Typically, individuals on the left are eager to be told that conservatives are some type of antediluvian life form just as conservatives are equally eager to learn that people on the left somehow run contrary to the natural order. Sorry to disappoint, but this type of thinking is silly. The truth of the matter is that concepts such as “more” or “less” evolved are nonsensical. Evolution is the process of species adapting to their environments, and because the environment itself is a moving target, the process is never-ending. Evolution is not a destination but a temporary and lagging accommodation to environmental realities that existed at a certain time. If the environment shifts again, evolution will begin to move in a different direction, so no genetically based political predisposition is rightly viewed as more or less evolved.

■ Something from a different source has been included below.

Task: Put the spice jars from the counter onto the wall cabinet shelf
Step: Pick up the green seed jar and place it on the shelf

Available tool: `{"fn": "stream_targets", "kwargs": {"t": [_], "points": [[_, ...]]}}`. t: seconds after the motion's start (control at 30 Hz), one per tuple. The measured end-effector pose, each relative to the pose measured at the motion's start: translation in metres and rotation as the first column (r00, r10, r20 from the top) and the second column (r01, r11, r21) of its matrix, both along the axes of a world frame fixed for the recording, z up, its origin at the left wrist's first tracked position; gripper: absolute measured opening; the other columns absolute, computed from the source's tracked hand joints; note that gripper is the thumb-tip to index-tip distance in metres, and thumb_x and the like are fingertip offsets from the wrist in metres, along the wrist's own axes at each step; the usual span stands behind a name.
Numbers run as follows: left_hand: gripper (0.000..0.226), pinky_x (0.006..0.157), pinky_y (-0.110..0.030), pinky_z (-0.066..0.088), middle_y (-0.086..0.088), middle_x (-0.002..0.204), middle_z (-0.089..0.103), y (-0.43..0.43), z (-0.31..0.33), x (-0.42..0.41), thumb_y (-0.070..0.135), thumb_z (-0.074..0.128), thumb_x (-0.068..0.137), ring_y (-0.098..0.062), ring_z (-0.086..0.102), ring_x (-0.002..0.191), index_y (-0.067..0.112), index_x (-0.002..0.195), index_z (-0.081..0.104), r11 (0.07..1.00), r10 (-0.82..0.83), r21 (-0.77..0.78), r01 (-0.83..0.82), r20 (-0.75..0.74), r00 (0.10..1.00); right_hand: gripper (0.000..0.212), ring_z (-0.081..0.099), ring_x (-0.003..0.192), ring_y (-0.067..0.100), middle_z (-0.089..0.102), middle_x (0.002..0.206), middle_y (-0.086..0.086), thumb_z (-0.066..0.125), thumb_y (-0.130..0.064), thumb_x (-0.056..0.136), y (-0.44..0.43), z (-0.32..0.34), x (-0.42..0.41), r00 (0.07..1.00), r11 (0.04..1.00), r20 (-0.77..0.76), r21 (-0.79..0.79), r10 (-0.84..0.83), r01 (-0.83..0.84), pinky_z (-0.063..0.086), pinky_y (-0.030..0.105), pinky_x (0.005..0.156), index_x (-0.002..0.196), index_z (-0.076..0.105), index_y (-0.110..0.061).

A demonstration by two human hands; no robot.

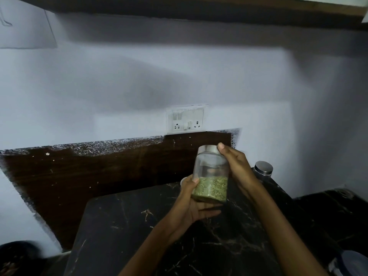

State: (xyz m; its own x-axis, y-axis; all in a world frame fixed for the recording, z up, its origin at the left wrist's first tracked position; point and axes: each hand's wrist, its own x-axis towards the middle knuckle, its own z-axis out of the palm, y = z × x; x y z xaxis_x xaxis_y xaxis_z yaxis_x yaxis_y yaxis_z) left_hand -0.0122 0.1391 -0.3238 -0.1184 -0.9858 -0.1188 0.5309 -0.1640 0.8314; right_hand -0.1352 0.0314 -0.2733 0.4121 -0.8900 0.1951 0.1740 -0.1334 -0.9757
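Spice jar (211,176): clear glass, silver metal lid, lower third filled with green seeds. Held in both hands above the counter, near its back edge, nearly upright, not on the shelf.

Far left: dark wood-grain backsplash panel (79,176) on the white wall, its top edge rough and speckled with paint.

Lower centre: black marble counter (139,226) with pale veins.

Top, full width: dark underside of the wall cabinet (179,10). Shelf interior not in view.

Centre wall: white switch-and-socket plate (186,120), just above the backsplash and above the jar.

Left hand (191,204): palm up under the jar's base, fingers reaching beneath it, thumb pressed against the glass at seed level. It cradles the jar from below.

A small white rim (183,181) shows just behind the left thumb; what it is, cannot tell.

Right hand (237,166): wrapped round the jar's upper right side, one fingertip on the lid's edge. It grips the jar near the top.

Right of that hand: second jar (262,170) with a silver lid, standing on the counter by the wall; contents hidden.

Bottom right corner: pale bluish rounded object (352,261), blurred, unidentified.
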Motion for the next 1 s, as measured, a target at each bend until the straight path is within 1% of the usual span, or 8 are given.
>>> {"fn": "stream_targets", "kwargs": {"t": [0.2, 0.3, 0.4, 0.53, 0.67, 0.73, 0.83, 1.0], "points": [[0.066, 0.068, -0.038, 0.057, -0.019, 0.126, 0.055, 0.000, 0.007, -0.010, 0.040, 0.066, 0.074, -0.037, 0.067, 0.098, 0.031, 0.131, 0.033, 0.987, 0.155, -0.022, -0.157, -0.085, 0.984, 0.030, 0.056, 0.076, 0.019, 0.058, 0.081, 0.012, 0.054, -0.042, 0.082, 0.004, 0.016, 0.007, 0.990, 0.976, -0.106, -0.210, -0.088, 0.064, 0.046, 0.027, 0.070, 0.079, 0.066, -0.014], [0.071, 0.064, -0.033, 0.057, -0.019, 0.119, 0.063, 0.004, 0.014, -0.009, 0.050, 0.064, 0.075, -0.034, 0.068, 0.096, 0.020, 0.134, 0.036, 0.996, 0.094, 0.008, -0.094, -0.184, 0.978, 0.030, 0.066, 0.080, 0.007, 0.071, 0.085, -0.003, 0.051, -0.047, 0.082, 0.004, 0.020, 0.004, 0.996, 0.990, -0.090, -0.140, 0.016, -0.029, 0.052, 0.019, 0.071, 0.087, 0.071, -0.024], [0.080, 0.061, -0.032, 0.057, -0.015, 0.111, 0.068, 0.009, 0.019, -0.007, 0.056, 0.062, 0.065, -0.031, 0.068, 0.099, 0.018, 0.132, 0.041, 1.000, -0.030, -0.003, 0.030, -0.236, 0.971, 0.043, 0.063, 0.097, 0.026, 0.067, 0.108, 0.017, 0.056, -0.043, 0.079, 0.005, 0.024, -0.001, 0.992, 0.993, 0.052, -0.036, 0.112, -0.110, 0.050, 0.038, 0.087, 0.105, 0.068, -0.011], [0.078, 0.061, -0.033, 0.058, -0.016, 0.126, 0.060, 0.014, 0.024, -0.015, 0.064, 0.054, 0.074, -0.032, 0.063, 0.109, 0.022, 0.137, 0.035, 0.999, -0.029, -0.028, 0.024, -0.201, 0.979, 0.033, 0.067, 0.089, 0.018, 0.072, 0.096, 0.007, 0.059, -0.041, 0.078, 0.011, 0.033, -0.001, 0.999, 0.988, 0.018, -0.148, 0.050, -0.047, 0.052, 0.029, 0.079, 0.095, 0.072, -0.016], [0.075, 0.058, -0.029, 0.057, -0.013, 0.118, 0.063, 0.016, 0.027, -0.021, 0.060, 0.053, 0.075, -0.024, 0.070, 0.092, 0.020, 0.136, 0.038, 0.999, 0.033, 0.016, -0.030, -0.216, 0.976, 0.027, 0.067, 0.082, 0.003, 0.072, 0.085, -0.007, 0.056, -0.044, 0.077, 0.014, 0.039, 0.001, 0.998, 0.966, -0.065, -0.259, -0.011, -0.006, 0.051, 0.014, 0.072, 0.087, 0.071, -0.023], [0.070, 0.057, -0.027, 0.057, -0.009, 0.102, 0.068, 0.020, 0.031, -0.017, 0.064, 0.047, 0.075, -0.018, 0.070, 0.080, 0.017, 0.128, 0.051, 0.999, -0.028, 0.025, 0.036, -0.288, 0.957, 0.030, 0.068, 0.083, 0.004, 0.073, 0.086, -0.006, 0.051, -0.046, 0.083, 0.014, 0.042, -0.002, 0.994, 0.969, -0.084, -0.232, 0.063, -0.081, 0.052, 0.014, 0.072, 0.087, 0.073, -0.025], [0.075, 0.058, -0.029, 0.058, -0.010, 0.103, 0.066, 0.026, 0.035, -0.015, 0.070, 0.042, 0.077, -0.018, 0.068, 0.078, 0.014, 0.124, 0.057, 0.990, -0.131, 0.006, 0.144, -0.385, 0.914, 0.029, 0.068, 0.091, 0.012, 0.074, 0.095, 0.000, 0.051, -0.033, 0.086, 0.013, 0.048, -0.008, 0.983, 0.973, 0.018, -0.145, 0.182, -0.178, 0.055, 0.021, 0.074, 0.095, 0.074, -0.020], [0.077, 0.060, -0.030, 0.057, -0.008, 0.099, 0.070, 0.025, 0.039, -0.019, 0.071, 0.041, 0.073, -0.021, 0.069, 0.087, 0.016, 0.126, 0.053, 0.998, -0.046, 0.023, 0.056, -0.311, 0.949, 0.025, 0.069, 0.088, 0.011, 0.075, 0.093, -0.003, 0.057, -0.033, 0.084, 0.023, 0.058, -0.002, 0.994, 0.961, -0.026, -0.256, 0.106, -0.109, 0.052, 0.017, 0.073, 0.098, 0.072, -0.018]]}}
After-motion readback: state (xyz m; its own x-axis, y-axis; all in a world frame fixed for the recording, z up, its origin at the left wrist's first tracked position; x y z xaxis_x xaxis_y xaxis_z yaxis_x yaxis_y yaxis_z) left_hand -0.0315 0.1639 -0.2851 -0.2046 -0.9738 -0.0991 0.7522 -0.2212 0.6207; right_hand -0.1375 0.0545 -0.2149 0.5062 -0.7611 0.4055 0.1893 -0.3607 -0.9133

It is interesting to me, as well, how close such an observation comes to recognizing the epigenetic and phenotypic forms of selection that drive human historical cycles. Indeed, there is the occasional observation in their book that hints at the way the conflict between the two phenotypes may drive the cycles of human history.
Left of center attitudes may thus be viewed as an evolutionary luxury afforded by life becoming less dangerous. If the environment shifted back to the threat-filled atmosphere of the Pleistocene, positive selection for conservative orientations would reappear and, with sufficient time, the resultant predispositions would become as prevalent as they were long ago.
This really does get us close to a version of Phenotype Wars 101. The last thing I want to emphasize in this -- let’s say positive -- part of the discussion is an important area which has not been sufficiently studied. This concerns the heritability of political orientation. They cite one source that rates it at 0.32. This of course is measured out of a total potential correlation of 1.0: one to one, you might say.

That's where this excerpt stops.